WHAT IS NEEDED:
After locating the line with "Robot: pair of", reproduce that line and every one following it exactly, up to the end of the entries.

Extracted records

※ ※ ※

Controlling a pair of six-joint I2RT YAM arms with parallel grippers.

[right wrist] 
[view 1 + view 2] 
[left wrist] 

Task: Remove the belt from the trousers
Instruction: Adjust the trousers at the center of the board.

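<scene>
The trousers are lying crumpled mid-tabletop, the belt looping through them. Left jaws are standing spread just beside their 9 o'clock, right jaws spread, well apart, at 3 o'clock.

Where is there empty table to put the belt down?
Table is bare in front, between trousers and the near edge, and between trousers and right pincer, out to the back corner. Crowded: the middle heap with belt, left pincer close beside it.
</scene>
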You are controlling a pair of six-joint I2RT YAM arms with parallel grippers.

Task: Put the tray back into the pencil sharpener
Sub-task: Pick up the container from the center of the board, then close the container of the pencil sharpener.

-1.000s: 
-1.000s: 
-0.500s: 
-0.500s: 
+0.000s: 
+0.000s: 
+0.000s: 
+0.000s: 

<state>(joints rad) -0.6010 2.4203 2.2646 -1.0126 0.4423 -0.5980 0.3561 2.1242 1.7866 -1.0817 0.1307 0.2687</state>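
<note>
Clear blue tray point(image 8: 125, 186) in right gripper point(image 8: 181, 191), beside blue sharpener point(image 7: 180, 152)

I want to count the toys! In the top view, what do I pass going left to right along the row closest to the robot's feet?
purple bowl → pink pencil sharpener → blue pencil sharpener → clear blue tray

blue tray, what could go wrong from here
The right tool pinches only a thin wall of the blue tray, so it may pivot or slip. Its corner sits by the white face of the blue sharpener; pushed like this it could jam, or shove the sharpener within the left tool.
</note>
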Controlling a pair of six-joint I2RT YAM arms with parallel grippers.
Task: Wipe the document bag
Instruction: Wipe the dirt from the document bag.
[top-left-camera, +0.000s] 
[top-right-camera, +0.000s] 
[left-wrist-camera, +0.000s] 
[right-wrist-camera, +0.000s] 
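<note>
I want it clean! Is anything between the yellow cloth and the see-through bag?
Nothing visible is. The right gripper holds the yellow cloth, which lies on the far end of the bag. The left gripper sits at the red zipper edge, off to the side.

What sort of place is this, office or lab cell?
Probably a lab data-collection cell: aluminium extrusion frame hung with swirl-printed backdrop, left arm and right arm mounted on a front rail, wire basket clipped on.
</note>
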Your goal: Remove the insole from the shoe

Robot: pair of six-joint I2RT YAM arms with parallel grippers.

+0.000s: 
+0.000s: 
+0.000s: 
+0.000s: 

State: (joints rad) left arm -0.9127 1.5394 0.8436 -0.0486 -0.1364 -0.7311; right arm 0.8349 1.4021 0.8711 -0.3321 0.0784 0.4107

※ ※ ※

SOLUTION:
Robot: pair of six-joint I2RT YAM arms with parallel grippers.

+0.000s: 
+0.000s: 
+0.000s: 
+0.000s: 

State: (joints rad) left arm -0.9127 1.5394 0.8436 -0.0486 -0.1364 -0.7311; right arm 0.8349 1.4021 0.8711 -0.3321 0.0784 0.4107

No more output will be produced for this exercise.